ある日、大企業の偉いさんと、財務省官僚の宴席に、芳恵が芸者としてでる。そこで、高校の時だいすきだった木村君が財務官僚として出席していた。そして、食事にゆくことを約束。その食事の後、2人は熱い口づけをする。

 ところが、その熱い接吻の翌日、朝から和菓子屋の御曹司黒川が芳恵の家まで迎えにきて、一泊二日で軽井沢の高級ホテルに行く。黒川は朝10時に高級スポーツカーでやってきた。

 黒川は芳恵より30歳年上。そして今夜生まれて初めて男性に抱かれる。
しかし、芳恵に全くの躊躇は無い。覚悟を決めて黒川に抱かれる。それにしても、和菓子屋というのはそんな贅沢ができるのか。不動産をあちこちに持っているのか。
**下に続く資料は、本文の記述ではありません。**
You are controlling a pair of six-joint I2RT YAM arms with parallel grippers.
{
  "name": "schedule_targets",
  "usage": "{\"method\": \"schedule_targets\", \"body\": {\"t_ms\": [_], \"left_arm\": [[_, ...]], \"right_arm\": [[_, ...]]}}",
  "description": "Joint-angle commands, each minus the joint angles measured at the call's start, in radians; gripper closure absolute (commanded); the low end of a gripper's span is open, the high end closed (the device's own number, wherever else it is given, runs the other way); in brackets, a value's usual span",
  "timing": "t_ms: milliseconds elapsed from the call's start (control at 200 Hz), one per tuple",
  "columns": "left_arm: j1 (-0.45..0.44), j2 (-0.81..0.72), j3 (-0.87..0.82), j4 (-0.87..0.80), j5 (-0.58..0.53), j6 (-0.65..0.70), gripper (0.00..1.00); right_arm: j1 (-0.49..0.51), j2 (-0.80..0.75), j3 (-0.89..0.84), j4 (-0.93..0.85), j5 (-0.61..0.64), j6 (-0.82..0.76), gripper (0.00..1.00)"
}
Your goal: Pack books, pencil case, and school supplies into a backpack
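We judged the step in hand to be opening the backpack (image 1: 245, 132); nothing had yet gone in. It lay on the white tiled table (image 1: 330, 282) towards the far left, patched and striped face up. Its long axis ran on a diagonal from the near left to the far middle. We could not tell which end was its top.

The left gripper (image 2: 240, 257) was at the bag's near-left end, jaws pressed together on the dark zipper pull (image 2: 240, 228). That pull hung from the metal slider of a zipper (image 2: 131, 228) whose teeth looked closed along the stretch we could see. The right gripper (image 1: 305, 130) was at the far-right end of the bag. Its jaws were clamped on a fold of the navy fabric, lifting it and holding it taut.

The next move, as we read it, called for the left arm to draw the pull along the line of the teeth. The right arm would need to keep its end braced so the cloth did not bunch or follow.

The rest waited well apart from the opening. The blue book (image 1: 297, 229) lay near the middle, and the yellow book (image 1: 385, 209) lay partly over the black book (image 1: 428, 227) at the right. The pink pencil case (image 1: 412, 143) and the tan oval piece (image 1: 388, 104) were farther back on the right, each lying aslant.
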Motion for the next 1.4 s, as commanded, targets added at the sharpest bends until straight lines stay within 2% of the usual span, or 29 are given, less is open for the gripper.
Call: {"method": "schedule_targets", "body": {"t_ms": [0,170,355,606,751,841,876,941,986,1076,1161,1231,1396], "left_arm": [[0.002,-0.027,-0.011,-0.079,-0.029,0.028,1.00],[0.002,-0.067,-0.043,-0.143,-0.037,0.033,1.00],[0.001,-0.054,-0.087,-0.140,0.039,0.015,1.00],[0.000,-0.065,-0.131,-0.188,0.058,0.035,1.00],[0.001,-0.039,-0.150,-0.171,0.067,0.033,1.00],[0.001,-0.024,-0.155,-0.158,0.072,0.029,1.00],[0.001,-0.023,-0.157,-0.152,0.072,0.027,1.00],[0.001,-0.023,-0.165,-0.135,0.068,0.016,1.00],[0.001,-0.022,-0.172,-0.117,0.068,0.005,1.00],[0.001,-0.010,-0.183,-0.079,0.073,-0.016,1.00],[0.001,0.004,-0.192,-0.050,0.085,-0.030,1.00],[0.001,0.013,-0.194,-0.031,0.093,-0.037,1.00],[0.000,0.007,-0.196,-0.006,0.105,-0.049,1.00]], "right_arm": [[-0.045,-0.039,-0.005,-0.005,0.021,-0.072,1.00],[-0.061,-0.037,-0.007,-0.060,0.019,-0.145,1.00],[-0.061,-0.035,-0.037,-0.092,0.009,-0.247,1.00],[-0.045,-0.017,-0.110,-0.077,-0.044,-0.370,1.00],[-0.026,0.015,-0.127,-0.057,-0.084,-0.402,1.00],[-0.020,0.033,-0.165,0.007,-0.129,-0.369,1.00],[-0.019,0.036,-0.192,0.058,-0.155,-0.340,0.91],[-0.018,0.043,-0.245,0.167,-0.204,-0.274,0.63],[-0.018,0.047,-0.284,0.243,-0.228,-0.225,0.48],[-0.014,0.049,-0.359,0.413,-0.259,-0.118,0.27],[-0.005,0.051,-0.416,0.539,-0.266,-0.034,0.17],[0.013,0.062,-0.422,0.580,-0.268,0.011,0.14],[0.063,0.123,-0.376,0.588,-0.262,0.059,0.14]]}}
 それで、木村君などすっかり忘れて、芳恵は黒川を心の底から愛する。木村君は私と同じ世界の人なのか。それはない。だって、20代半ばで向島の芸者遊びの宴席にでているわけだから。

 芳恵はめくるめくような恋の世界に浸る。
その姿を見ていた、向島の長老沢木老人が黒川に会って話をする。
沢木老人は、実は芳恵の母親は三芳という向島芸者だったが、ある男の子供身ごもる。実はその男は最高裁判所の判事だった。そう芳恵は最高裁判事の娘なのである。

 沢木老人は芳恵は三芳によく似ているから心配だと言う。
芳恵の母親三芳は、生まれた子供は誰の子か絶対明かさなかった。もし知った人がいても、父親には絶対言わないように頼んだ。

 それを相手が知ったり、噂になったら相手の判事の人生に傷をつける。それだけはしてはいけないと。老人はその母親の生き様を黒川に訴える。30歳年上、遊び人に見える黒川に。

 この沢木老人の真剣な話が読者の心を揺さぶる。
でも、その凄みにしては、結果は平凡。

 しかし、作者領家さんは、芸者の街、向島を印象深い表現で丁寧に描く。その描写はため息がでるほど、素晴らしい。